Zersenay Tadese will fight the temperatures as much as his competitors.
(c) 2013 Race Results Weekly, all rights reserved. Used with permission.
PRAGUE — The big question ahead of Saturday’s Hervis Prague Half-Marathon here is whether the world record at the distance will fall.
The answer might lie in the thermometer.
Temperatures here have dipped to bitter-cold levels for this time of year, raising some doubt about the feasibility of attacking the world record of 58 minutes, 23 seconds which was set in 2010 by Zersenay Tadese of Eritrea at the Lisbon Half-Marathon.
Tadese will race here for the first time in his career and headlines a field that features four men with sub-60 PBs for the half and another five who have broken 61 minutes.
“The weather is cold, but it will not be cold just for me. It will be cold for everybody,” Tadese said at a press conference. “We will all do our best.”
According to Radio Prague, 96 out of 143 weather monitoring stations across the Czech Republic recently reported record low temperatures. The unseasonably cold start to spring in Moravia has kept locals bundled up later than normal, has sent power prices soaring, and has even forced Prague City Hall to take special measures to protect the homeless in the area.
The average temperature at the start of the 14 previous editions of this race is 12C/56F. The forecast for Saturday’s noon start calls for temperatures around 2C/35F. For a point of comparison, the start temperature for Tadese’s world-record run in Lisbon three years ago was 15C/59F.
“We have some of the finest athletes currently in the world so we are going to have a very fast race,” said Sean Wallace-Jones, the IAAF senior manager of road running. “Whether we will have a world-record race, I don’t know.”
Race officials are certainly hopeful that the cold will not hinder the runners.
Dr. Libor Varhanik, president of the Czech Athletics Federation, joked that since Carlo Capalbo, the chairman of the race organizing committee, is of Italian descent that his, “exclusive relationship with the new Pope Francis will guarantee us favorable weather.”
Race director Vaclav Skrivanek said that local runners, who will comprise the majority of the anticipated field of 12,500, are encouraged to layer themselves with old clothing they may no longer need or want. As their body temperatures rise and those articles are tossed to the side of the road, they will be collected by volunteers and donated to charity.
Skrivanek, however, remained optimistic that the elite runners will be treated to a positive weather swing, saying, “Last year, it was 8C/46F and we achieved 58:47 (course-record and world-leading winning time by Ethiopia’s Atsedu Tsegay). This year I believe the weather forecast is wrong again and like in previous years we might reach some ideal temperatures like 10 or 11 degrees Celsius and we’ll see great results after all.”

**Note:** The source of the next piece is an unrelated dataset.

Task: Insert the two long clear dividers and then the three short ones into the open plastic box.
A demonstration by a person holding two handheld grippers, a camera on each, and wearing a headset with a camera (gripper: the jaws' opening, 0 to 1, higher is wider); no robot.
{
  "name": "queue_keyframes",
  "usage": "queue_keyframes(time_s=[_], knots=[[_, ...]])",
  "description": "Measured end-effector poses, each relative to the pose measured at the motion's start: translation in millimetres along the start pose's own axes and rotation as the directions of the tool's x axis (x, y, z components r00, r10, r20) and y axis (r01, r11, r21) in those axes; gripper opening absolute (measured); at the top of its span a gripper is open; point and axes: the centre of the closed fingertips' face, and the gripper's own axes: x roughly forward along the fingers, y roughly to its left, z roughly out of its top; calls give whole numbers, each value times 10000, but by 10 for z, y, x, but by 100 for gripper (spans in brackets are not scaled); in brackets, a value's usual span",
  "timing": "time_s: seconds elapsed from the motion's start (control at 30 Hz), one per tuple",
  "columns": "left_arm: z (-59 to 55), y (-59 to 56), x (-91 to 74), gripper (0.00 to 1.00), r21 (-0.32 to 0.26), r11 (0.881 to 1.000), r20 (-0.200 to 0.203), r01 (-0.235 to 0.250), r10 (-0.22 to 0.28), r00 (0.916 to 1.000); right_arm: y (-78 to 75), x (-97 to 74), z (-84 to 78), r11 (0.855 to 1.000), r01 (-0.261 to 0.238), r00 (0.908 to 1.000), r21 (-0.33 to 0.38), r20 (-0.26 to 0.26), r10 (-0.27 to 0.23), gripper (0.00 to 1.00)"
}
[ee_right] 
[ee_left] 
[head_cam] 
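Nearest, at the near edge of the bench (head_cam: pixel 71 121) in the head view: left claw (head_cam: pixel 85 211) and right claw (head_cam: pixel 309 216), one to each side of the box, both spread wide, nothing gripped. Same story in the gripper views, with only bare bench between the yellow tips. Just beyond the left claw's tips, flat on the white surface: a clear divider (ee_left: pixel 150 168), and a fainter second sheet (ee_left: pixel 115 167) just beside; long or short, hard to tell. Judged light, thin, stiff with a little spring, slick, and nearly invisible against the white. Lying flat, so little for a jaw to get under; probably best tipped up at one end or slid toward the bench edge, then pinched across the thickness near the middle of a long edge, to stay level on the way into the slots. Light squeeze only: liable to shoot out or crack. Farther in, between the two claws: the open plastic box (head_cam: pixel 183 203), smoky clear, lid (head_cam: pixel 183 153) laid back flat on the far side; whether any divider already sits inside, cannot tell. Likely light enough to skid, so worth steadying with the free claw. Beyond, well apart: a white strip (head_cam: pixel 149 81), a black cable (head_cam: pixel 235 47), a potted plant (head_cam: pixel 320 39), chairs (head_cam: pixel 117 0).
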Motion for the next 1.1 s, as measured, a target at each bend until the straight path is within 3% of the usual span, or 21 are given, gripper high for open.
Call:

If the world record is indeed to fall, it is likely to come at the hands of Tadese who is arguably the greatest runner ever at the distance. The five-time IAAF World Half-Marathon/Road Running champion, who was actually a cyclist in school before a teacher turned him on to running in 2000, has contested 17 half-marathons since 2002, finishing nine of them in under one hour. He has averaged 59:18 over his 10 fastest performances.
Tadese said that he has been training well for this race, beginning in Madrid, the city in which he resides most of the year, and then moving to Eritrea for the last five weeks, where he has been running in Asmara at 2300-meters altitude.
“My training has been good,” Tadese said. “But there are many other good runners here as well.”
Tadese’s stiffest challenge is likely to come from Kenya’s Philemon Limo, the 2011 Prague Half-Marathon champion in 59:30, the first-ever finish under on hour here. Although the time is no longer the course record here, it remains Limo’s personal-best.
Limo, who alternated his training between Iten and Eldoret to avoid inclement weather during the rainy season in the Rift Valley, said he is excited but not intimidated to toe the start line alongside Tadese.
“I am inspired, but I don’t fear anybody,” Limo said. “We competed together in Kavarna at the World Half-Marathon Championships so I know him very well. There is no problem. I am okay.”
As for the anticipated cold weather, Limo shrugged that off too, saying, “I am a universal runner: hot, cold, it doesn’t matter.”
Other sub-60 runners in the field include Kenya’s Pius Kiprop, who last year finished fourth at the World Half-Marathon Championships and ran a personal-best 59:25 at the Berlin Half-Marathon, and Daniel Chebii, a 10-K specialist who clocked 59:49 to win the Ceske Budejovice Half Marathon last year.